**Task**.
Down to the last line, restate the records word for word, but not the pictures.

**Supplied entries**.
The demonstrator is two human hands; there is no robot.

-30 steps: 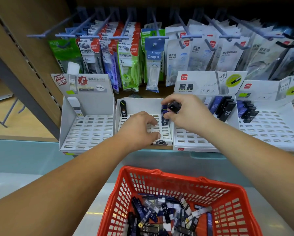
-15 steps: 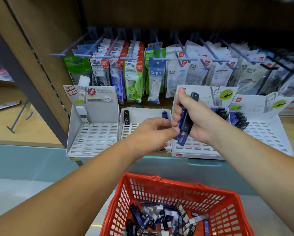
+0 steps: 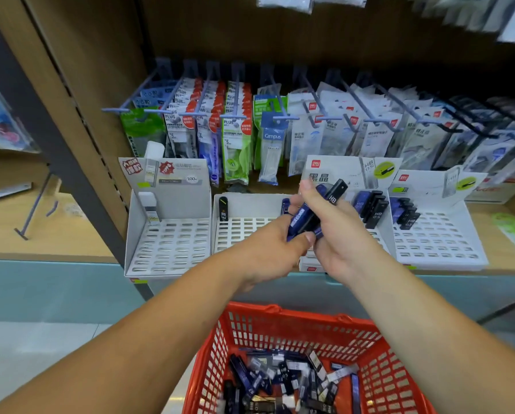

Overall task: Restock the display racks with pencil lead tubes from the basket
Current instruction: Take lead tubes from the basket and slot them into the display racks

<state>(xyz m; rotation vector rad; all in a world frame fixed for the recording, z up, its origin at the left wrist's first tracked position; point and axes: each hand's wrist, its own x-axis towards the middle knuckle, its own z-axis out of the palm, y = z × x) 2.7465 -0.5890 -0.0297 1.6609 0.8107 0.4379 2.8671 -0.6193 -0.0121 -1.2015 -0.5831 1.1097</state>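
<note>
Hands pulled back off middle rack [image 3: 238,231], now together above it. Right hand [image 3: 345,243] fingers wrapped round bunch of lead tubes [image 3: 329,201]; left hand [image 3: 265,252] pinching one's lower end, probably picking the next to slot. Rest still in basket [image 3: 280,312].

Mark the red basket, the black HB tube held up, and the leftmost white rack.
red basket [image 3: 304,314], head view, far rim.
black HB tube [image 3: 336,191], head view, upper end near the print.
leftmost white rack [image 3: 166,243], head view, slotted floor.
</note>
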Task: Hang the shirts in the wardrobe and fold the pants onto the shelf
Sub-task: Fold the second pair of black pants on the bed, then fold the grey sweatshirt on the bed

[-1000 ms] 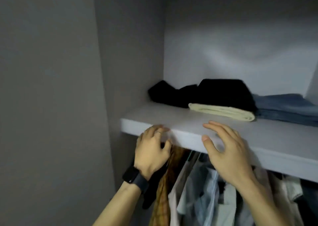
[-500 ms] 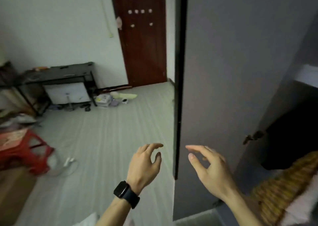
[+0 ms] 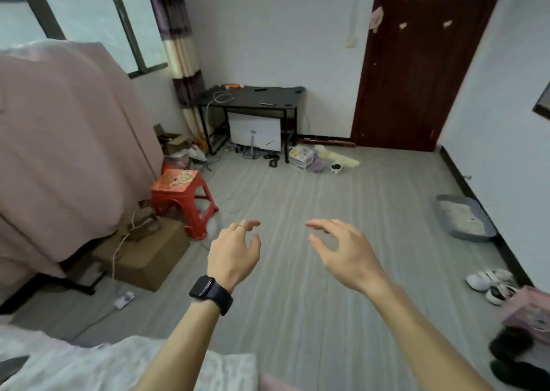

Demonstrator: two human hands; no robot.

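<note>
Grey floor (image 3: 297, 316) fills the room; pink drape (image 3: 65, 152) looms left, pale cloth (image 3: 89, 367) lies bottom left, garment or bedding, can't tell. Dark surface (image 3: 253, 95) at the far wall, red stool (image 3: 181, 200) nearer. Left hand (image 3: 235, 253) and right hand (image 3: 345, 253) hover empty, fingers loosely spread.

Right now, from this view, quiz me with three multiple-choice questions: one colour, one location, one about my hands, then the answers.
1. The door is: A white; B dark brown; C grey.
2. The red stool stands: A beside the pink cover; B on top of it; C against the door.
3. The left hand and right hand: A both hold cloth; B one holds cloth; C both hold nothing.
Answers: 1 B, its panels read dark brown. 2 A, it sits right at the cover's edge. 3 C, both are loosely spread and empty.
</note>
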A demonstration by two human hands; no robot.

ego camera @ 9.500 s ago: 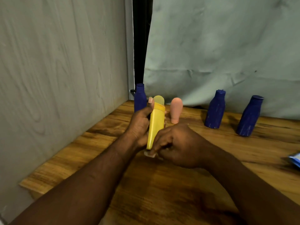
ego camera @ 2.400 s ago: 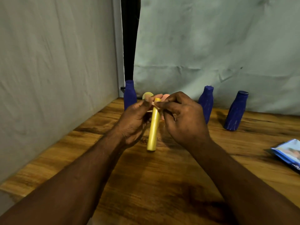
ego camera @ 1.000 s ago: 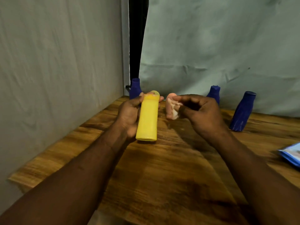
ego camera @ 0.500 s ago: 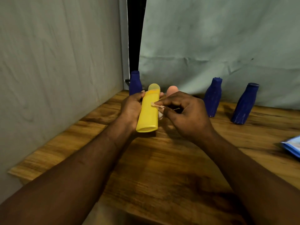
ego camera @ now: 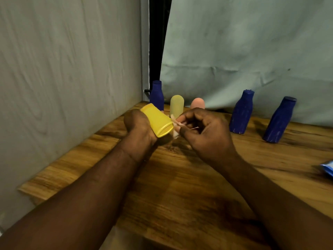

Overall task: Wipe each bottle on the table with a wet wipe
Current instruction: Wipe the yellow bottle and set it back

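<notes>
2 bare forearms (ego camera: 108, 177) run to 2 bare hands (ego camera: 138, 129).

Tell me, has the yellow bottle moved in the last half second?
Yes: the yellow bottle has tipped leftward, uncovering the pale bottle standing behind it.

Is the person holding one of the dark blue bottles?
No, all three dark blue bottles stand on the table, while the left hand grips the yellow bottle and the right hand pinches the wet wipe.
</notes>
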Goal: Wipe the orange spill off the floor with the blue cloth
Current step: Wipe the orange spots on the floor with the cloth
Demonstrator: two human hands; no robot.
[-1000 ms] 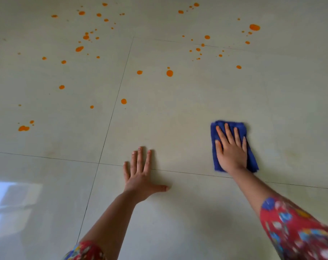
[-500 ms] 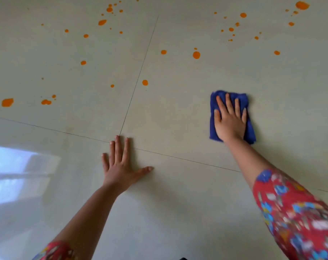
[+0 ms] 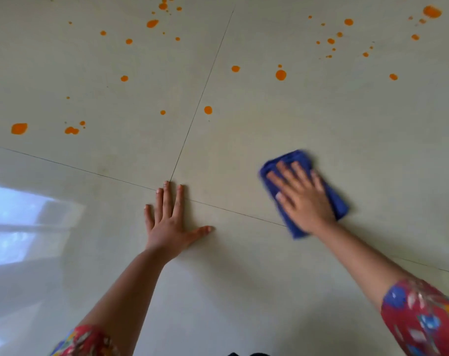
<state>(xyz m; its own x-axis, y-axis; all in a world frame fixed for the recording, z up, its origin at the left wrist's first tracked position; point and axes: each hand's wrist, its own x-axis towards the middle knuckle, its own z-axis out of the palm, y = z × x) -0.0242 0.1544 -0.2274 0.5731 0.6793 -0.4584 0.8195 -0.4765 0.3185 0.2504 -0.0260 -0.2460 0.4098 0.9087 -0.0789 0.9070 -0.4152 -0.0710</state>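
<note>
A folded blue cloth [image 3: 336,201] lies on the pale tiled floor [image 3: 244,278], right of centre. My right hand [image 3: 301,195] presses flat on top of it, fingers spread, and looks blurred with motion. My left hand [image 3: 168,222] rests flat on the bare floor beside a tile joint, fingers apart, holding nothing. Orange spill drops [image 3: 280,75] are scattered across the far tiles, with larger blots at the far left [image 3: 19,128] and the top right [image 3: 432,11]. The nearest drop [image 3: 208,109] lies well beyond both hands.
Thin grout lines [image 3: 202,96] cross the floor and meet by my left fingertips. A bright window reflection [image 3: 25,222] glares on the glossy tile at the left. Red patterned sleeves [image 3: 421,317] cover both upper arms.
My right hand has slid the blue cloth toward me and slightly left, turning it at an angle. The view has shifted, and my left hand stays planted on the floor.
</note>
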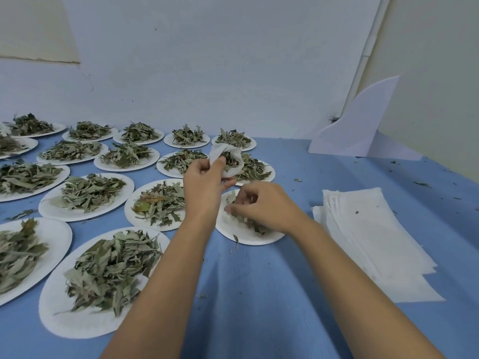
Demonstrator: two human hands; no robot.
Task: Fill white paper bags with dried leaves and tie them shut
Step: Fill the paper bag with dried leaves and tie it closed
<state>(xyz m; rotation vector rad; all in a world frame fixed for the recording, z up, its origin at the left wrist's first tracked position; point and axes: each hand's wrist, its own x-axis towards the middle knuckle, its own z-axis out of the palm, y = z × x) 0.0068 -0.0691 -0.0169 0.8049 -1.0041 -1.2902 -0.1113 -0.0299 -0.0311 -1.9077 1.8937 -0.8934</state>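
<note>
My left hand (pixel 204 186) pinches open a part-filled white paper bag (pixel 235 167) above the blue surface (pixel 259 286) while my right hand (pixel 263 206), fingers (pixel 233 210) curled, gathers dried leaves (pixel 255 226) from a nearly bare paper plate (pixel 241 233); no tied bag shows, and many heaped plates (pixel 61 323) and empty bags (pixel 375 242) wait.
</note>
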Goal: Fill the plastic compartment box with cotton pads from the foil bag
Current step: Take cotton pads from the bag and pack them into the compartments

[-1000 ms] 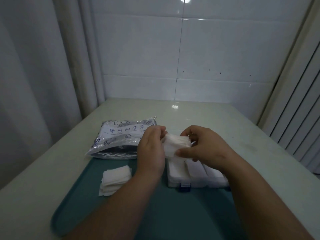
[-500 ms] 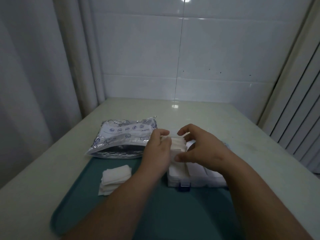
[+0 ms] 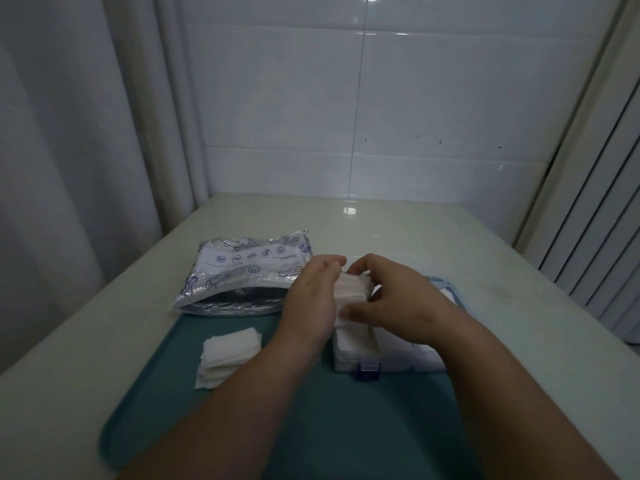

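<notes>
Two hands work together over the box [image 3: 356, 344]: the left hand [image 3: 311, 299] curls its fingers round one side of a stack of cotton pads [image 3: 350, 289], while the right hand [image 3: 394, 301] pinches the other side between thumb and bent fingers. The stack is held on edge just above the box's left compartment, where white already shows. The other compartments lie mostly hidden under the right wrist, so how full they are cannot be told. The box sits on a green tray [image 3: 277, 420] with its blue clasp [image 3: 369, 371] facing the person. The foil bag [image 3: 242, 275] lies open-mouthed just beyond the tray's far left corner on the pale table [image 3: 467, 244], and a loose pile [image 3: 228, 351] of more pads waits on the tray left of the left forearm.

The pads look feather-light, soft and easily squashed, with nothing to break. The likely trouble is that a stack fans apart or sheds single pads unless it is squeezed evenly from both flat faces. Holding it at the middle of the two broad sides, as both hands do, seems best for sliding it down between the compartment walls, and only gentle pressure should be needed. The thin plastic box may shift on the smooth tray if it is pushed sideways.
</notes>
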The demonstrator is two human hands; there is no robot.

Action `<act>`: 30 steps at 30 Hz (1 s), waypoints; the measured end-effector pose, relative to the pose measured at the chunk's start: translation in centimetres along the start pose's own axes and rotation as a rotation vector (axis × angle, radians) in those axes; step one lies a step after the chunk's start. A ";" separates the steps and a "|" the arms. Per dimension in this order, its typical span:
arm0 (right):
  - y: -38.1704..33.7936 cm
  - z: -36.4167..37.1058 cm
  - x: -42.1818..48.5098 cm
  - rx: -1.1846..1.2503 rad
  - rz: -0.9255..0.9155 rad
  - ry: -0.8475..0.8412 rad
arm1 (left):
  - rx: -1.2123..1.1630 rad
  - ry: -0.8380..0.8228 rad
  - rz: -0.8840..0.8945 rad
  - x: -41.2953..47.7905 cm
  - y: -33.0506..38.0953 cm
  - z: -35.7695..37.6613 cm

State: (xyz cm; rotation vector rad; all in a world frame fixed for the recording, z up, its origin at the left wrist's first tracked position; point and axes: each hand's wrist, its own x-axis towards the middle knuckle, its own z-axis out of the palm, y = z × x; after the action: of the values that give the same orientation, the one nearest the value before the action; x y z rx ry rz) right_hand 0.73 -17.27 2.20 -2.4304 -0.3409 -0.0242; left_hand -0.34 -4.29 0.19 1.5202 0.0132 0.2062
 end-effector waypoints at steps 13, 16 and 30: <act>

**Output**.
The demonstrator is two human hands; there is no robot.

-30 steps: 
-15 steps: 
+0 steps: 

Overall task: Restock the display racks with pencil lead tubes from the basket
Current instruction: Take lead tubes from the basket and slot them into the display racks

<state>(xyz m; rotation vector rad; all in a world frame fixed for the recording, z up, its origin at the left wrist's first tracked position; point and axes: each hand's wrist, its own x-axis towards the middle knuckle, its own z-axis out of the palm, y = z × x) 2.7465 -0.5890 -0.0297 1.6609 0.8107 0.4379 2.8671 -0.6193 -0.0121 -1.2015 -0.5831 1.1097</state>
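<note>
Hands pulled back off middle rack [image 3: 238,231], now together above it. Right hand [image 3: 345,243] fingers wrapped round bunch of lead tubes [image 3: 329,201]; left hand [image 3: 265,252] pinching one's lower end, probably picking the next to slot. Rest still in basket [image 3: 280,312].

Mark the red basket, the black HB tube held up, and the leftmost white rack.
red basket [image 3: 304,314], head view, far rim.
black HB tube [image 3: 336,191], head view, upper end near the print.
leftmost white rack [image 3: 166,243], head view, slotted floor.
</note>
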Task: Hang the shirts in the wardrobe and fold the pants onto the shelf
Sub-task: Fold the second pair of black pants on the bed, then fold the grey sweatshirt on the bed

[-1000 ms] 
[-500 ms] 
[+0 ms] 

Demonstrator: two human hands; no robot.

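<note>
Grey floor (image 3: 297, 316) fills the room; pink drape (image 3: 65, 152) looms left, pale cloth (image 3: 89, 367) lies bottom left, garment or bedding, can't tell. Dark surface (image 3: 253, 95) at the far wall, red stool (image 3: 181, 200) nearer. Left hand (image 3: 235, 253) and right hand (image 3: 345, 253) hover empty, fingers loosely spread.

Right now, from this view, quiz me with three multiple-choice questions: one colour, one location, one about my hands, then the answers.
1. The door is: A white; B dark brown; C grey.
2. The red stool stands: A beside the pink cover; B on top of it; C against the door.
3. The left hand and right hand: A both hold cloth; B one holds cloth; C both hold nothing.
Answers: 1 B, its panels read dark brown. 2 A, it sits right at the cover's edge. 3 C, both are loosely spread and empty.
</note>
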A demonstration by two human hands; no robot.

ego camera @ 9.500 s ago: 
ego camera @ 2.400 s ago: 
ego camera @ 1.000 s ago: 
ego camera @ 0.500 s ago: 
ego camera @ now: 

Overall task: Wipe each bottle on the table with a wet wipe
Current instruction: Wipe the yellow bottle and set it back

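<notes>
2 bare forearms (ego camera: 108, 177) run to 2 bare hands (ego camera: 138, 129).

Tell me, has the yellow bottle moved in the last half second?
Yes: the yellow bottle has tipped leftward, uncovering the pale bottle standing behind it.

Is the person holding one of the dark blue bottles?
No, all three dark blue bottles stand on the table, while the left hand grips the yellow bottle and the right hand pinches the wet wipe.
</notes>
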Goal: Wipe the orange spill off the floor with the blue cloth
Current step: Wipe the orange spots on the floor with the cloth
Demonstrator: two human hands; no robot.
[-1000 ms] 
[-500 ms] 
[+0 ms] 
<state>(xyz m; its own x-axis, y-axis; all in a world frame fixed for the recording, z up, its origin at the left wrist's first tracked position; point and axes: each hand's wrist, its own x-axis towards the middle knuckle, its own z-axis out of the palm, y = z × x) -0.0242 0.1544 -0.2274 0.5731 0.6793 -0.4584 0.8195 -0.4765 0.3185 0.2504 -0.0260 -0.2460 0.4098 0.9087 -0.0789 0.9070 -0.4152 -0.0710</state>
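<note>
A folded blue cloth [image 3: 336,201] lies on the pale tiled floor [image 3: 244,278], right of centre. My right hand [image 3: 301,195] presses flat on top of it, fingers spread, and looks blurred with motion. My left hand [image 3: 168,222] rests flat on the bare floor beside a tile joint, fingers apart, holding nothing. Orange spill drops [image 3: 280,75] are scattered across the far tiles, with larger blots at the far left [image 3: 19,128] and the top right [image 3: 432,11]. The nearest drop [image 3: 208,109] lies well beyond both hands.
Thin grout lines [image 3: 202,96] cross the floor and meet by my left fingertips. A bright window reflection [image 3: 25,222] glares on the glossy tile at the left. Red patterned sleeves [image 3: 421,317] cover both upper arms.
My right hand has slid the blue cloth toward me and slightly left, turning it at an angle. The view has shifted, and my left hand stays planted on the floor.
</note>
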Demonstrator: two human hands; no robot.
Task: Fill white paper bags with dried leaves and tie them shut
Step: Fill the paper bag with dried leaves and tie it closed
<state>(xyz m; rotation vector rad; all in a world frame fixed for the recording, z up, its origin at the left wrist's first tracked position; point and axes: each hand's wrist, its own x-axis towards the middle knuckle, its own z-axis out of the palm, y = z × x) 0.0068 -0.0691 -0.0169 0.8049 -1.0041 -1.2902 -0.1113 -0.0299 -0.0311 -1.9077 1.8937 -0.8934</state>
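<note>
My left hand (pixel 204 186) pinches open a part-filled white paper bag (pixel 235 167) above the blue surface (pixel 259 286) while my right hand (pixel 263 206), fingers (pixel 233 210) curled, gathers dried leaves (pixel 255 226) from a nearly bare paper plate (pixel 241 233); no tied bag shows, and many heaped plates (pixel 61 323) and empty bags (pixel 375 242) wait.
</note>
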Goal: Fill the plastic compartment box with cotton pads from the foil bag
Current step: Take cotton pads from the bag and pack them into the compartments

[-1000 ms] 
[-500 ms] 
[+0 ms] 

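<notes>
Two hands work together over the box [image 3: 356, 344]: the left hand [image 3: 311, 299] curls its fingers round one side of a stack of cotton pads [image 3: 350, 289], while the right hand [image 3: 394, 301] pinches the other side between thumb and bent fingers. The stack is held on edge just above the box's left compartment, where white already shows. The other compartments lie mostly hidden under the right wrist, so how full they are cannot be told. The box sits on a green tray [image 3: 277, 420] with its blue clasp [image 3: 369, 371] facing the person. The foil bag [image 3: 242, 275] lies open-mouthed just beyond the tray's far left corner on the pale table [image 3: 467, 244], and a loose pile [image 3: 228, 351] of more pads waits on the tray left of the left forearm.

The pads look feather-light, soft and easily squashed, with nothing to break. The likely trouble is that a stack fans apart or sheds single pads unless it is squeezed evenly from both flat faces. Holding it at the middle of the two broad sides, as both hands do, seems best for sliding it down between the compartment walls, and only gentle pressure should be needed. The thin plastic box may shift on the smooth tray if it is pushed sideways.
</notes>
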The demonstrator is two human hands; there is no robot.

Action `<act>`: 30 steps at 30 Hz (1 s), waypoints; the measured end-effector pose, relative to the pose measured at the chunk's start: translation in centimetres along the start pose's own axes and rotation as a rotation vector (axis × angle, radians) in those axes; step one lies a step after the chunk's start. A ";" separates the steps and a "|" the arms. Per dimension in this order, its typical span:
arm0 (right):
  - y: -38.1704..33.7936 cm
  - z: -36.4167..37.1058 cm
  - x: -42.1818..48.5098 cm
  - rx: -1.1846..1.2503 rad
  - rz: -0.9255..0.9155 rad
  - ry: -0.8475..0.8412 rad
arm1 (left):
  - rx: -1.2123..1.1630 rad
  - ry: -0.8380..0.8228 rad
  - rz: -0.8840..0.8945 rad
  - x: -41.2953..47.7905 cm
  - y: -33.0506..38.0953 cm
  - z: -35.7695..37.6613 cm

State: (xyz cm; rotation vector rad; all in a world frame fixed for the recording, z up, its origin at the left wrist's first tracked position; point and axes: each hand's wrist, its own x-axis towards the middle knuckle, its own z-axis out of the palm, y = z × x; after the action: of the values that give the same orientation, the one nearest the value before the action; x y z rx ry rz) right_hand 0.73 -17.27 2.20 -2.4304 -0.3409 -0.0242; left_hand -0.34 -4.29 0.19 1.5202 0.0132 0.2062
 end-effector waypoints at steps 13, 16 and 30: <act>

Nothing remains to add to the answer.